[Dataset items]
------
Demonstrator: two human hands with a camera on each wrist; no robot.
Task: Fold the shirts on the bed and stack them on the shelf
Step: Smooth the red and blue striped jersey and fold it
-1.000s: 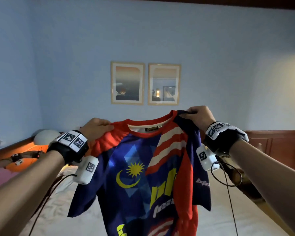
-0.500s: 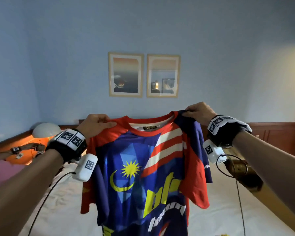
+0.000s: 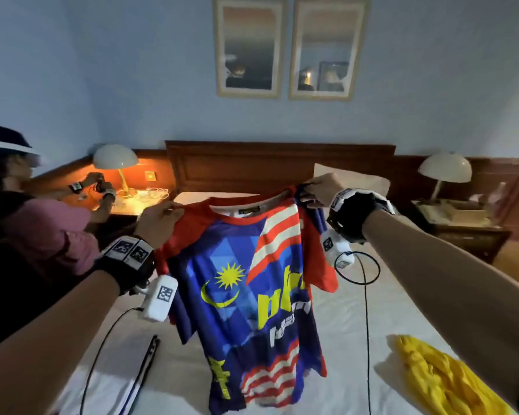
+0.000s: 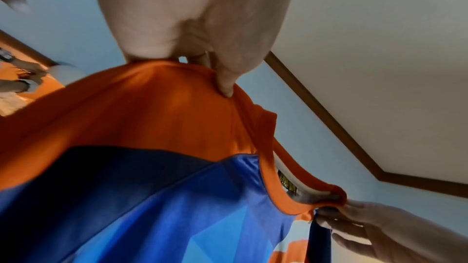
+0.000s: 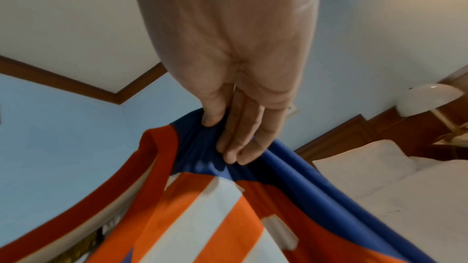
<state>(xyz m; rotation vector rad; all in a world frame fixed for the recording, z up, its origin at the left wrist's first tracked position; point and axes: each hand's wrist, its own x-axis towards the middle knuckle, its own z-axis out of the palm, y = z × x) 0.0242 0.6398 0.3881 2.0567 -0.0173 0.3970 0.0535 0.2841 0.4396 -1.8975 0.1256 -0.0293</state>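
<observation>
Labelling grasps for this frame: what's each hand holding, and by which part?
Both grip the blue-and-red jersey: the left hand pinches its red shoulder beside the collar, the right hand its blue shoulder. It hangs over the bed.

shirt (image 3: 252,298) hem cut off by bottom edge, head view | collar label too small to read | yellow cloth (image 3: 441,381) cut by bottom edge and hidden under right forearm | left hand (image 4: 192,23) fingertips hidden behind orange shoulder fabric | pictures (image 3: 285,46) cropped at top
</observation>
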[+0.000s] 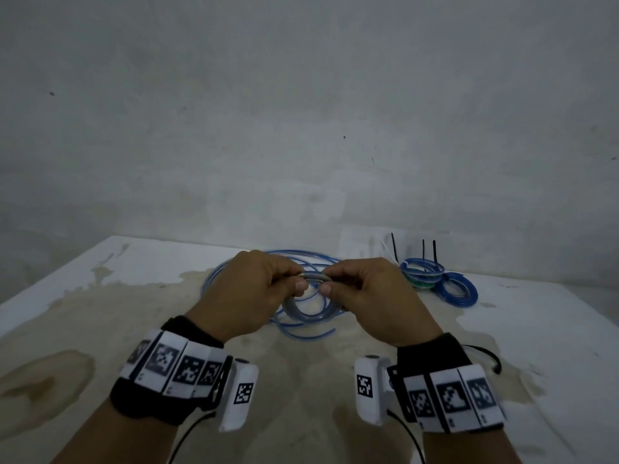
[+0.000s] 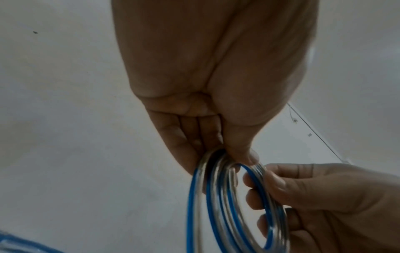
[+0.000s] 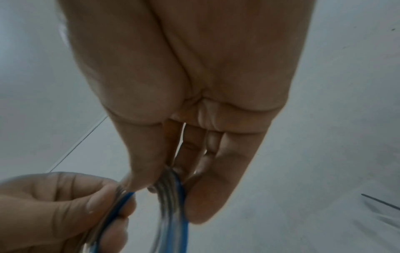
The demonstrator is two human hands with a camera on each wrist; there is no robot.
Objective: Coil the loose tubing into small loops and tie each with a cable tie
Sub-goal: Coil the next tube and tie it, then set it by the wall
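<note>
The small coil of clear, blue-striped tubing is held above the surface, its top pinched by the fingers of the left hand and right hand so the turns stay bundled. The loose tubing lies beneath and beyond; finished coils and cable ties are kept far right, presumably within reach.

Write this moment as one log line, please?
step: coiling | left hand: grips coil | right hand: grips coil | tie on it: none visible | tied coils: far right of table
</note>
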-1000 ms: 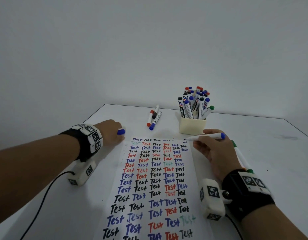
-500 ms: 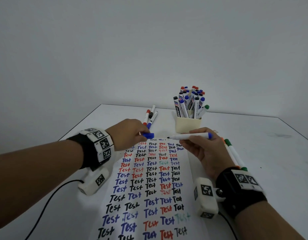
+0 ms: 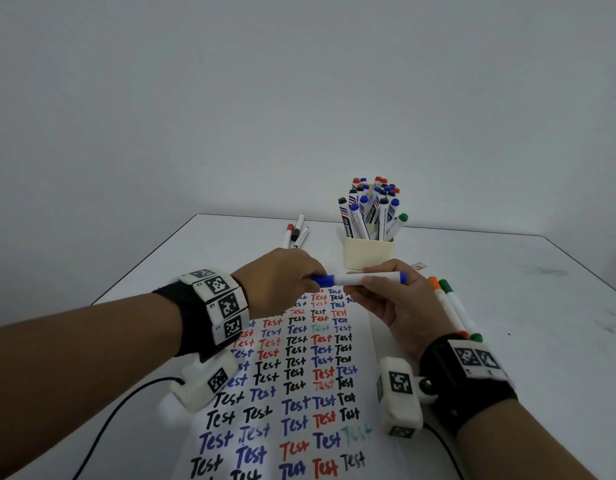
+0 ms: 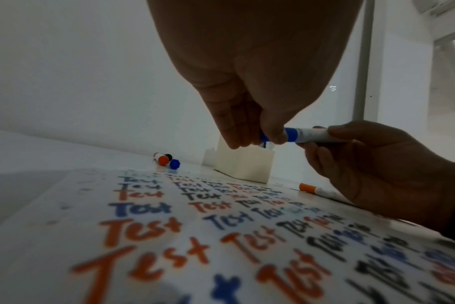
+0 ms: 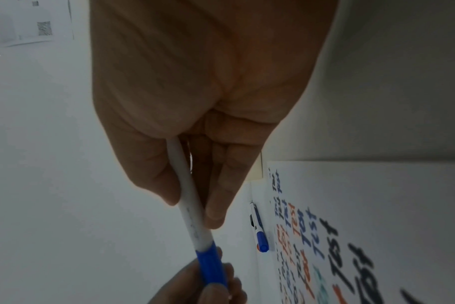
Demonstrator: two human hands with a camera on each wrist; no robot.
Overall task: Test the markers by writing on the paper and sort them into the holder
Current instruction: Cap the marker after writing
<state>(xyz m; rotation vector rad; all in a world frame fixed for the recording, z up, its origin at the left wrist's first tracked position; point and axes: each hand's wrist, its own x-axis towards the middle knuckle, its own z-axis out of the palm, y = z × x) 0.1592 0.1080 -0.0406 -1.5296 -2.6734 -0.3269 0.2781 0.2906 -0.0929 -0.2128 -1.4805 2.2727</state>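
Blue marker (image 3: pixel 363 279) held level above the far end of the paper (image 3: pixel 299 375), clear of the counter (image 3: pixel 507 271). Right hand (image 3: pixel 393 299): fingers (image 5: pixel 216 197) and thumb pinch the white barrel at mid-length. Left hand (image 3: pixel 278 282): fingers (image 4: pixel 237 133) curled round the blue cap (image 3: pixel 323 280) at the marker's left end. Holder (image 3: pixel 368 252), full of markers, just beyond. Three loose markers (image 3: pixel 296 232) far left of it; orange and green markers (image 3: pixel 451 306) beside the right wrist.

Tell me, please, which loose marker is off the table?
The blue marker, held above the paper between both hands; the others lie flat on the table.
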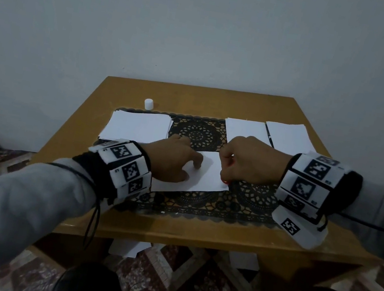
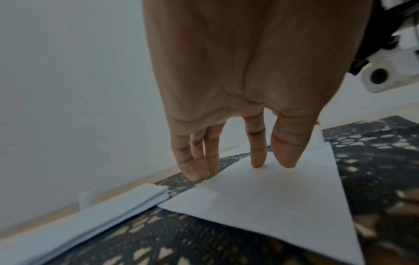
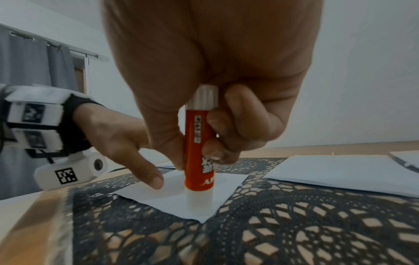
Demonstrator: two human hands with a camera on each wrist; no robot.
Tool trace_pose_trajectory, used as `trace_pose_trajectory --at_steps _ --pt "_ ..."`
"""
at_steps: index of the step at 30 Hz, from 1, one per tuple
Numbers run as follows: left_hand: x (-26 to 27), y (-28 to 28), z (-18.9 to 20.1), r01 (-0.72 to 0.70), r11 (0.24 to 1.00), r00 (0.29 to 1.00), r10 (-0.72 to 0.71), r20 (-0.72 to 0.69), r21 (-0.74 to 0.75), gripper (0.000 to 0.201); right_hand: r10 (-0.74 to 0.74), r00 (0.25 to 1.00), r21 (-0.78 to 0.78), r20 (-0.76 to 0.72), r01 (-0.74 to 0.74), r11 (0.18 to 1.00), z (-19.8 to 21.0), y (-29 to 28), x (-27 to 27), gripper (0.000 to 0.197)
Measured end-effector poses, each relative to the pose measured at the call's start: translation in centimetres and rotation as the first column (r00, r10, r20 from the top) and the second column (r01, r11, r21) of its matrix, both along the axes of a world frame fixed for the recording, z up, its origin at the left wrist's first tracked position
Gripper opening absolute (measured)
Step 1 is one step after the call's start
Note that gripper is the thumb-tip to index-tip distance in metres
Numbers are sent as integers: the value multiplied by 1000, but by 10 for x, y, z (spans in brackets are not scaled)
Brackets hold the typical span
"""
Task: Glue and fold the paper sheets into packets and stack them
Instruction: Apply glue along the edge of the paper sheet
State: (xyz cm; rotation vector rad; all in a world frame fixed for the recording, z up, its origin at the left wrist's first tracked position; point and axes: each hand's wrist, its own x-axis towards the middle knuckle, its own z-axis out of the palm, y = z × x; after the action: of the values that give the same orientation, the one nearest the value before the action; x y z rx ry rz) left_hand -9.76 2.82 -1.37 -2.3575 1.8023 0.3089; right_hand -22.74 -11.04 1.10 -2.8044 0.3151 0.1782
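Observation:
A white paper sheet lies on the black lace mat at the table's middle. My left hand presses down on it with straight fingers. My right hand grips an orange glue stick, held upright with its white tip touching the sheet near its right corner. In the head view only a red speck of the glue stick shows under the fist.
A stack of white sheets lies at the left, with the white glue cap behind it. Two more paper piles lie at the back right. The wooden table stands against a grey wall.

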Motion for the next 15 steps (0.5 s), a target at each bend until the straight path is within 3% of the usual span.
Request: trace_pose_trajectory --at_steps 3,10,13,15 --pt "3 -10 -1 -61 998 997 61 -44 7 43 -3 999 23 -41 3 1000 3 -1 -5 17" --pt "14 -26 7 -214 970 971 224 -84 116 79 -13 1000 39 -20 14 999 34 -13 -20 20" --pt "14 -26 12 -258 955 949 279 -149 149 78 -40 999 58 2 40 998 39 -20 -25 20" --pt "14 -26 13 -251 958 943 274 -189 138 65 -44 999 65 3 44 997 39 -23 -29 21"
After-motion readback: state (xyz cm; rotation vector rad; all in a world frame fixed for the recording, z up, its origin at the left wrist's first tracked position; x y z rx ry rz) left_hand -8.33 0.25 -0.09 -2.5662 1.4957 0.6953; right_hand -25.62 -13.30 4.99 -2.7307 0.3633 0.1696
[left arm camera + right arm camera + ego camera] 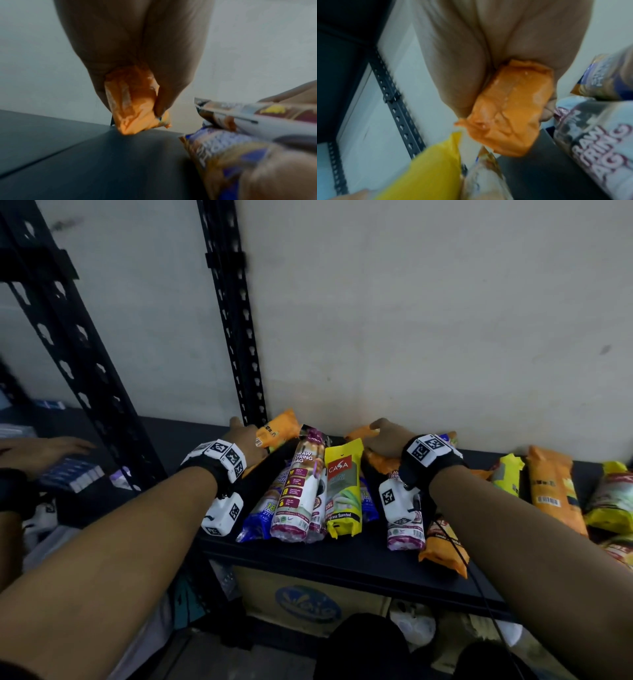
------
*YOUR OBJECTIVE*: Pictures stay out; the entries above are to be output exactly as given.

*REPLY TO THE EXERCISE*:
Demonstrator: two human hands with a camera on each wrist; no robot.
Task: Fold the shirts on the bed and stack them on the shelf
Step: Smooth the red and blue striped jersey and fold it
-1.000s: 
-0.500s: 
+0.000s: 
+0.000s: 
+0.000s: 
<state>(xyz m; rotation vector rad; all in a world frame fixed for the recording, z up, its origin at the left wrist's first tracked position; point and axes: each hand's wrist, its own x-axis towards the middle knuckle, its own z-axis out of the palm, y = z × x) 0.0242 0.6398 0.3881 2.0567 -0.0173 0.3970 0.0535 0.2841 0.4396 -1.8975 0.1256 -0.0293</state>
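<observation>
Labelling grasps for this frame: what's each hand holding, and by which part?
Both grip the blue-and-red jersey: the left hand pinches its red shoulder beside the collar, the right hand its blue shoulder. It hangs over the bed.

shirt (image 3: 252,298) hem cut off by bottom edge, head view | collar label too small to read | yellow cloth (image 3: 441,381) cut by bottom edge and hidden under right forearm | left hand (image 4: 192,23) fingertips hidden behind orange shoulder fabric | pictures (image 3: 285,46) cropped at top
</observation>
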[+0.000s] 
[+0.000s] 
[+0.000s] 
The demonstrator is two human hands with a camera on each wrist; there is no robot.
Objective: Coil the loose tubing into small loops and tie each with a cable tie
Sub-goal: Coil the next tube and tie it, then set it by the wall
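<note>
The small coil of clear, blue-striped tubing is held above the surface, its top pinched by the fingers of the left hand and right hand so the turns stay bundled. The loose tubing lies beneath and beyond; finished coils and cable ties are kept far right, presumably within reach.

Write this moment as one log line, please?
step: coiling | left hand: grips coil | right hand: grips coil | tie on it: none visible | tied coils: far right of table
</note>
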-1000 ms: 
-500 ms: 
+0 ms: 
+0 ms: 
+0 ms: 
Demonstrator: two human hands with a camera on each wrist; no robot.
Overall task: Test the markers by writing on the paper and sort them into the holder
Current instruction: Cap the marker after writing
<state>(xyz m; rotation vector rad; all in a world frame fixed for the recording, z up, its origin at the left wrist's first tracked position; point and axes: each hand's wrist, its own x-axis towards the middle knuckle, its own z-axis out of the palm, y = z × x) 0.1592 0.1080 -0.0406 -1.5296 -2.6734 -0.3269 0.2781 0.2906 -0.0929 -0.2128 -1.4805 2.2727</state>
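Blue marker (image 3: pixel 363 279) held level above the far end of the paper (image 3: pixel 299 375), clear of the counter (image 3: pixel 507 271). Right hand (image 3: pixel 393 299): fingers (image 5: pixel 216 197) and thumb pinch the white barrel at mid-length. Left hand (image 3: pixel 278 282): fingers (image 4: pixel 237 133) curled round the blue cap (image 3: pixel 323 280) at the marker's left end. Holder (image 3: pixel 368 252), full of markers, just beyond. Three loose markers (image 3: pixel 296 232) far left of it; orange and green markers (image 3: pixel 451 306) beside the right wrist.

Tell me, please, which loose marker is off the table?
The blue marker, held above the paper between both hands; the others lie flat on the table.
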Demonstrator: two human hands with a camera on each wrist; no robot.
Tool trace_pose_trajectory, used as `trace_pose_trajectory --at_steps _ --pt "_ ..."`
"""
at_steps: index of the step at 30 Hz, from 1, one per tuple
Numbers run as follows: left_hand: x (-26 to 27), y (-28 to 28), z (-18.9 to 20.1), r01 (-0.72 to 0.70), r11 (0.24 to 1.00), r00 (0.29 to 1.00), r10 (-0.72 to 0.71), r20 (-0.72 to 0.69), r21 (-0.74 to 0.75), gripper (0.000 to 0.201); right_hand: r10 (-0.74 to 0.74), r00 (0.25 to 1.00), r21 (-0.78 to 0.78), r20 (-0.76 to 0.72), r01 (-0.74 to 0.74), r11 (0.18 to 1.00), z (-19.8 to 21.0), y (-29 to 28), x (-27 to 27), gripper (0.000 to 0.197)
Measured end-effector poses, each relative to the pose measured at the call's start: translation in centimetres and rotation as the first column (r00, r10, r20 from the top) and the second column (r01, r11, r21) of its matrix, both along the axes of a world frame fixed for the recording, z up, its origin at the left wrist's first tracked position
Gripper opening absolute (measured)
Step 1 is one step after the call's start
Note that gripper is the thumb-tip to index-tip distance in metres
Numbers are sent as integers: the value multiplied by 1000, but by 10 for x, y, z (spans in brackets are not scaled)
Brackets hold the typical span
"""
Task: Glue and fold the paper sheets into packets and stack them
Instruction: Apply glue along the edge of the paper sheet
State: (xyz cm; rotation vector rad; all in a world frame fixed for the recording, z up, its origin at the left wrist's first tracked position; point and axes: each hand's wrist, its own x-axis towards the middle knuckle, its own z-axis out of the palm, y = z × x; after the action: of the values that give the same orientation, the one nearest the value before the action; x y z rx ry rz) left_hand -9.76 2.82 -1.37 -2.3575 1.8023 0.3089; right_hand -22.74 -11.04 1.10 -2.8044 0.3151 0.1782
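Observation:
A white paper sheet lies on the black lace mat at the table's middle. My left hand presses down on it with straight fingers. My right hand grips an orange glue stick, held upright with its white tip touching the sheet near its right corner. In the head view only a red speck of the glue stick shows under the fist.
A stack of white sheets lies at the left, with the white glue cap behind it. Two more paper piles lie at the back right. The wooden table stands against a grey wall.
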
Motion for the next 15 steps (0.5 s), a target at each bend until the straight path is within 3% of the usual span.
Request: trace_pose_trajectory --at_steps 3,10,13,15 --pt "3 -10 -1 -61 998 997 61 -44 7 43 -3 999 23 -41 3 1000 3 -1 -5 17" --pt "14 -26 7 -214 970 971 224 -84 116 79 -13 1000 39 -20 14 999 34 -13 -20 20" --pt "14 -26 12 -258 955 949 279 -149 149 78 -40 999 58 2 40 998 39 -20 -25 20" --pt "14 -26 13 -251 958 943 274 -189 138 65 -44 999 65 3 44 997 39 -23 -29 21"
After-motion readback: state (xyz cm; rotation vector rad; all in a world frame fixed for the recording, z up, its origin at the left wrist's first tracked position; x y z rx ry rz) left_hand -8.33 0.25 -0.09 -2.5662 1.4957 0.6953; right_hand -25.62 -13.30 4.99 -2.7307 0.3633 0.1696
[left arm camera + right arm camera + ego camera] 

The answer to this exercise has been fully stated.